With a planned floor area of 59,152 sq m for the project the cost per sq m of built space works out to RMB 73,000, the most expensive in China to date, according to figures from Centaline Property Agency.
Earlier in the week a joint venture between Sunac and Shanghai-based developer Greentown had joined with a Zhejiang property firm to invest RMB 507.4 million for 49 percent of a 468,020 square meter mixed-use project in Shanghai’s Putuo district.
Another record was set on Thursday, when Hong Kong real estate developer Sun Hung Kai bought a plot of land in the Xujiahui area of Shanghai for RMB 21.77 billion. The site is zoned for mixed commercial use and with a planned gross floor area of 584,203.6 square metres, the price paid by the developer for the land works out to RMB 37,264 per square metre.
In a sign of how aggressive developers have been in competing for land, and the degree of confidence investors seem to have in the property market’s inexorable rise, the price paid by Sun Hung Kai was more than 24 percent higher than the land auctions starting price.
According to a report by Esther Fung in the Wall Street Journal, Sun Hung Kai outbid its Hong Kong rival Wharf for the site in Shanghai’s Xuhui district. The developer apparently plans to build offices, restaurants and a hotel on the site.
Sun Hung Kai already has a number of successful commercial real estate developments in Shanghai, including the International Financial Centre (IFC) in Pudong’s Lujiazui area and the International Commercial Centre (ICC) along Huaihai Road.
Record Land Prices to Bring Record Apartment Costs
For the Beijing site, Sunac plans to build luxury apartments, and according to Zhang Dawei, a property researcher who spoke with financial newspaper Caijing about the project, homes in the new development can be expected to sell for at least RMB 100,000 per square metre.
Second hand homes in the area now sell for about RMB 50,000 per square metre, but prices have been rising rapidly this year.
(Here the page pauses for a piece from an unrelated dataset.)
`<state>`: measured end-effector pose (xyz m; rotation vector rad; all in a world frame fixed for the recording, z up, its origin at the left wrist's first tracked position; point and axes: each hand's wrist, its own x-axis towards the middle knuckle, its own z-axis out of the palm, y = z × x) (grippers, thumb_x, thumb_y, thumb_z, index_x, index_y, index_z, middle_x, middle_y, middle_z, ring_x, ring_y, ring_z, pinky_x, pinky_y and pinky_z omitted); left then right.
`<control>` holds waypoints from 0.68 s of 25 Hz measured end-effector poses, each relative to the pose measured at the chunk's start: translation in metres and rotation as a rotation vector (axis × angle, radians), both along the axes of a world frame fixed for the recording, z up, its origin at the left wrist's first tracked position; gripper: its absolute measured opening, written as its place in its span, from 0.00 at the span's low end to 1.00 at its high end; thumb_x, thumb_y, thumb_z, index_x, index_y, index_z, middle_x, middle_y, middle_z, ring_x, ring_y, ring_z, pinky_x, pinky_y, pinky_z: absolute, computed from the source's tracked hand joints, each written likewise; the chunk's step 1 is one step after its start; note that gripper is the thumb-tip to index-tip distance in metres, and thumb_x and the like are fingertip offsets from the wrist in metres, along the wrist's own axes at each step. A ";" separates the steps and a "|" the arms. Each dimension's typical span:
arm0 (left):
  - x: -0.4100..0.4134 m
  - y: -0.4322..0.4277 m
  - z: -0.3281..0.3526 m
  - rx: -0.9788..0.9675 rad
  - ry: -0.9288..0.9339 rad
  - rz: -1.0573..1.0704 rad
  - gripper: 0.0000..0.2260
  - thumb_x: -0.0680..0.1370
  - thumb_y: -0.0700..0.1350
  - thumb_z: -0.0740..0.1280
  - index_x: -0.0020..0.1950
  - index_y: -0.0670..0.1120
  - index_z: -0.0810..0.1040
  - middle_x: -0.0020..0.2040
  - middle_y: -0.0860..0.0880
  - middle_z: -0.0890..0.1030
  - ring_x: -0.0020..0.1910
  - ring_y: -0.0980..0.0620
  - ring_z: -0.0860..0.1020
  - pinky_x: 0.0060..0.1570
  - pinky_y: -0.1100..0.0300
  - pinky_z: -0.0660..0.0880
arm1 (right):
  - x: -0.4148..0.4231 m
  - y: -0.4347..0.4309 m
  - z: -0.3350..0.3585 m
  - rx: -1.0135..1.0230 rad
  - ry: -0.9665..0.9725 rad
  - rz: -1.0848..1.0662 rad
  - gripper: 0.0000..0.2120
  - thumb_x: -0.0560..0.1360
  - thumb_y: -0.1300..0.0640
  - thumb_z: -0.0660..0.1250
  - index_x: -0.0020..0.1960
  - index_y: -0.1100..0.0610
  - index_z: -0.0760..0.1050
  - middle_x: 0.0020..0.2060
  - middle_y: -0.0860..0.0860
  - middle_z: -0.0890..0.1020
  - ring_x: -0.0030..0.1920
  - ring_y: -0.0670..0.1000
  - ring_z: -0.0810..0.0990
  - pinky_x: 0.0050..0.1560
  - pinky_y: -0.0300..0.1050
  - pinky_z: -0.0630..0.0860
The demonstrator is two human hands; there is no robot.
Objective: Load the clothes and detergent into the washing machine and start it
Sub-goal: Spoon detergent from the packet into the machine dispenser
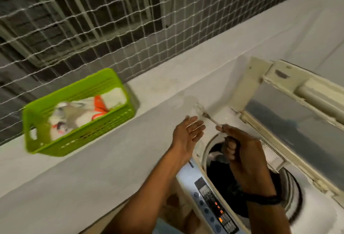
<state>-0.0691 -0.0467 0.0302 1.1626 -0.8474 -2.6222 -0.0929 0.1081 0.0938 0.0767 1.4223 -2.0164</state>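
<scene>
- Buttons and small lit orange lamps mark the control panel (214, 204), nearest of all, below and to the left of the holding hand, along the washing machine (188, 174) front edge.
- Right hand (243, 157) hovers over the open drum (290, 189), fingers curled tight round the handle of a metal spoon (210, 117); a dark band sits on the wrist.
- Dark clothes (219, 174) lie in the drum directly beneath that grip, with a paler piece just showing at the rim.
- Spoon's bowl points up and away from the grip; it is blurred, so whether it carries powder cannot be told.
- Left hand (186, 133) sits just left of the spoon, flat with fingers spread, holding nothing.
- Raised lid (290, 111) stands to the right of the grip and beyond it.
- Farther left, well apart, a green basket (35, 122) rests on the grey ledge (93, 159), holding white and orange packets (89, 111).
- Netting (93, 19) hangs behind all.
</scene>
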 end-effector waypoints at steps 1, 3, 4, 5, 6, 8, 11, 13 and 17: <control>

The Wall Street Journal spoke with Johnson Hu, an analyst at CIMB Securities, who noted, We are already seeing housing prices in Beijing up more than 20% in August from a year earlier.”
What Do China’s Property Developers Know About Government Policy?
While China has a stated goal of maintaining affordable housing for the masses, clearly 2013 and the advent of the Xi government have brought a shift to investor sentiment.
Following the latest Sunac deal, land sales in Beijing have amounted to RMB 109.9 billion so far this year, higher than the 64.79 billion achieved for all of 2012. It would be comforting for China’s policy makers to think that this is a trend that is only visible in the major urban centers. However, the numbers from market watcher China Real Estate Index System show that land prices are rising across the country this year.
If land sales continue their current trend, they could easily surpass the record revenues of RMB 163.9 billlion achieved in 2010, which would also meaning continuing housing price increases for consumers.
While the new government has not shown concern regarding the possible impact of rising housing costs so far, if the social unrest which triggered the housing restrictions in 2010 and 2011 return then it will be interesting to see if the government changes course again.